"Software Configuration Management Using Vesta", Allan Heydon et al,
2006, 0-387-00229-4, U$59.95
%A Allan Heydon
%A Roy Levin roy@...
%A Timothy Mann
%A Yuan Yu
%C 233 Spring St., New York, NY 10013
%O U$59.95 212-460-1500 800-777-4643 matthew.giannotti@...
%O Audience s Tech 3 Writing 1 (see revfaq.htm for explanation)
%P 262 p.
%T "Software Configuration Management Using Vesta"
The preface tells us that Vesta is a system for version and build
control suitable for projects of all sizes, from the small, to those
large and distributed to such an extent that the standard software
management tools are inadequate.
Part one provides a general description of Vesta. Chapter one is an
introduction, both to the common versioning (and related debugging and
testing) problems, and to the principles of Vesta: versioning of
source code and tools (with automated handling of relevant object
code), "immortal" storage of all versions, and storage of complete
system model descriptions of all builds and options used in
compilation. ("Sources," in Vesta, are not limited to source code:
tools introduced into the system are treated in similar ways. In
addition, immortality is limited to source code: when a derived
entity; one that is built or compiled; is unused for some period it
may be weeded.) Various development related concepts from UNIX are
listed in chapter two. The reason for this is not completely clear,
but some of the ideas are used in chapter three, which describes Vesta
at an abstract level.
Part two outlines the view of a Vesta user: the perspective of the
programmer or developer. Chapter four reviews the management of
versions and sources. The notion of a name space is similar to the
UNIX file system or the Internet's domain name system (which it
partially uses), with additional linking and restrictions on reuse.
There is no specific support for merging of changes, in Vesta, but the
tools can be modified to call for a merge utility from another source.
Chapter five outlines the System Description Language (SDL), a
scripting language for specifying "building" in Vesta. An example of
the use of the language is given in chapter six.

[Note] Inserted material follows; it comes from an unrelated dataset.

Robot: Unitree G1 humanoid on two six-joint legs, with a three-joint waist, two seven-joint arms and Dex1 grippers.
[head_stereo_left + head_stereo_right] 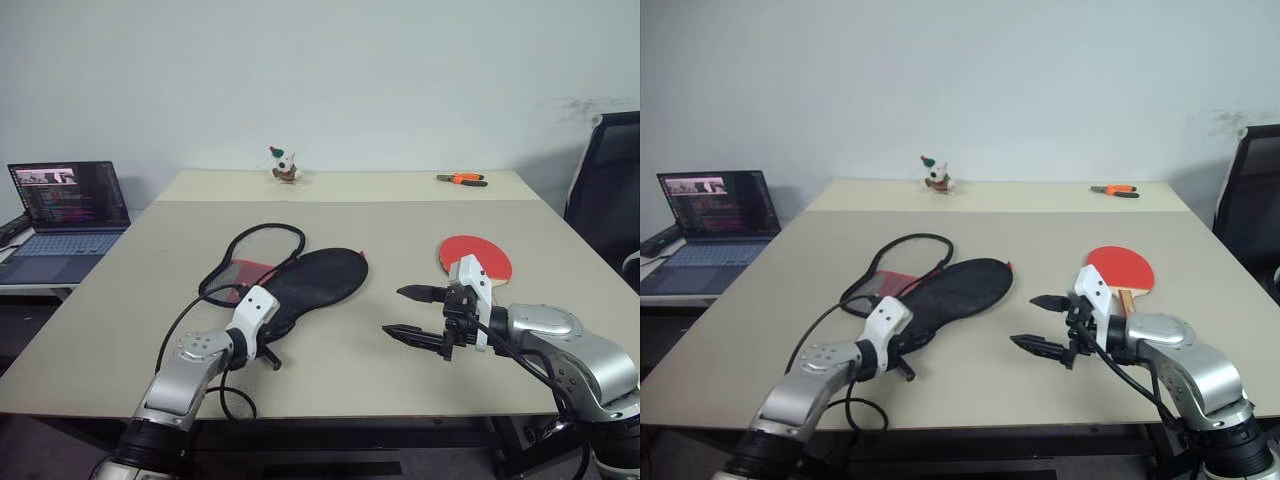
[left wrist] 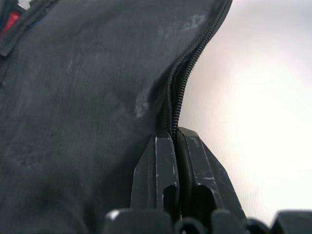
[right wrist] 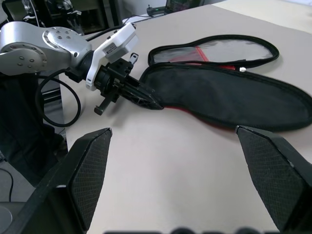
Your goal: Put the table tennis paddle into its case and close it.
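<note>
The case (image 1: 318,280) lies unzipped at mid-table, its black half toward me and its other half (image 1: 258,255), rimmed with zipper and showing a red panel, folded back to the left. My left gripper (image 1: 283,322) is shut on the zipper edge of the black half at its narrow end; the left wrist view shows both fingers (image 2: 163,165) pressed on the fabric seam. The table tennis paddle (image 1: 480,258), red face up with a wooden handle, rests to the right of the case. My right gripper (image 1: 394,311) hovers open and empty in front of the paddle, pointing toward the case.
An open laptop (image 1: 65,215) sits on a side desk to the left. A small toy figure (image 1: 284,166) and orange pliers (image 1: 462,179) lie at the table's far edge. A black chair (image 1: 608,190) stands at the right.
</note>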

Part three looks inside Vesta. Chapter seven examines internal
operations of the repository. The Vesta evaluator is essentially
responsible for compilation of the software project: chapter eight
reviews the characteristics that allow it to manage complex
development efficiently, reusing as much prior material as possible as
the changes are made incrementally. The weeder attempts to deal with
the issue of a system that can expand forever on a finite disk: the
algorithms for making the balance between keeping too much (running
out of space) and keeping too little (having too spend to much time
recreating needed parts) are given in chapter nine.

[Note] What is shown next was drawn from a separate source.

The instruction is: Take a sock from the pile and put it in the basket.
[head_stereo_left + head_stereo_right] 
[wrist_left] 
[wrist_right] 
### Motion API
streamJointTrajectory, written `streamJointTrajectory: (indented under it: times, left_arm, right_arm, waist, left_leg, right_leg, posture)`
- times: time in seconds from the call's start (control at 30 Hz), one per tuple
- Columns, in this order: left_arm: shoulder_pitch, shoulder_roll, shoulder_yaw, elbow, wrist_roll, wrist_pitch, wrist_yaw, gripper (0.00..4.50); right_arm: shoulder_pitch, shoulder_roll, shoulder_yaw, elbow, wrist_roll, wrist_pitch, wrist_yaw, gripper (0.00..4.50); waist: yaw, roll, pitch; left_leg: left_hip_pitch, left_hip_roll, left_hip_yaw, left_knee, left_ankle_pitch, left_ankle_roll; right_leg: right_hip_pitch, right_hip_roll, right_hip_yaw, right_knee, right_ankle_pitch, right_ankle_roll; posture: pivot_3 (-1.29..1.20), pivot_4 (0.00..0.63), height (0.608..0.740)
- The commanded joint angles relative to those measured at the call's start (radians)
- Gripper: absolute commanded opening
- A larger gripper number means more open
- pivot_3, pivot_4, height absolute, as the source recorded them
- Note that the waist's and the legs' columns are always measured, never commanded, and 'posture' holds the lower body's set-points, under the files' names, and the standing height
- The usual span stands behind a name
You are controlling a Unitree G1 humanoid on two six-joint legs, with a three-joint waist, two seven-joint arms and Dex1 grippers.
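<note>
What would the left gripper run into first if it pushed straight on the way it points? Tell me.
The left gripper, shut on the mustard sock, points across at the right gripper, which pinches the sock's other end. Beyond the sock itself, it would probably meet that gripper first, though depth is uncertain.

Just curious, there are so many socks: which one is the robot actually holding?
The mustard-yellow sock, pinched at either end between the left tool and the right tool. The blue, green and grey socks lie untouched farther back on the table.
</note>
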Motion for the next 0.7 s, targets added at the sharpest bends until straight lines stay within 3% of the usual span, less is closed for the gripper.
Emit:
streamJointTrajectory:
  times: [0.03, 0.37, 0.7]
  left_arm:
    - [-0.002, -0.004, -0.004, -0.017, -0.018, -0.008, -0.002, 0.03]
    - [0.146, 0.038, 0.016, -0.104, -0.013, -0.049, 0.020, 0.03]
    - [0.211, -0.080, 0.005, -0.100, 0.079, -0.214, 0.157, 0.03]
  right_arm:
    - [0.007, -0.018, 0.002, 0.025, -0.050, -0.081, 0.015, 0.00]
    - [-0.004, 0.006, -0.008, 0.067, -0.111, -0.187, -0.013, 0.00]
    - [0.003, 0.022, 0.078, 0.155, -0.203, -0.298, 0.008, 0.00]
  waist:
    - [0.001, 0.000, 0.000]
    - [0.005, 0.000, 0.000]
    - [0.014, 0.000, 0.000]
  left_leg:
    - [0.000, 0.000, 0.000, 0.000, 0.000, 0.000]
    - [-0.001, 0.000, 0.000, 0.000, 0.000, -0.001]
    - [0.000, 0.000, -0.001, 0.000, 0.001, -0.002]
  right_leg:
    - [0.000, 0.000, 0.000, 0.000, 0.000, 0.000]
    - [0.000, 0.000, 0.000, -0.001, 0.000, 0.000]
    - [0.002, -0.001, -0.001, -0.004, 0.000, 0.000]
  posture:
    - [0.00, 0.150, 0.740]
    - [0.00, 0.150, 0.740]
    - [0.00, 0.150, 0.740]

Part four allows us to assess Vesta. Chapter ten reviews some
competing systems: RCS (Revision Control System), CVS (Concurrent
Versions System, Make, and a few CASE (Computer Aided Software
Engineering) tools. Performance, in terms of various speeds, memory
loads, and storage requirements, are examined in chapter eleven. The
data is, unfortunately, not from recent projects that used the system,
but does show that Vesta convincingly outperforms Make, even for
relatively small projects. (Suggestions are also given for
enhancements to improve the system even further.) The conclusion, in
chapter twelve, repeats much of the material in the preface.
An appendix provides a reference manual for the SDL. Vesta is
available as an open source tool at the www.vestasys.org Web site.
The authors admit, in chapter twelve, that there would be a learning
curve involved in persuading developers to use the Vesta programming
environment: Vesta does work in ways that would, initially, be
mysterious to coders familiar with the currently popular tools. In
addition, there would be some overhead involved in teaching
programmers to use SDL. (On the other hand, new programmers would
probably take to it quite readily.)
The book is intended as a research report rather than a user manual
(although part two can be used to get started with the system). Much
of the material concentrates on the internals of the system, and the
aspects that assist in the excellent performance: these operations
will never be seen by the user, although the system response will be
satisfying. The authors have made no attempt to understand the
information (and writing style) that would be helpful to developers
attempting to use the system, and managers trying to decide whether or
not to implement it. Open source devotees wanting to understand and
extend the project will find this an invaluable resource. Researchers
in the fields of software development and system performance will also
find much of interest in these pages.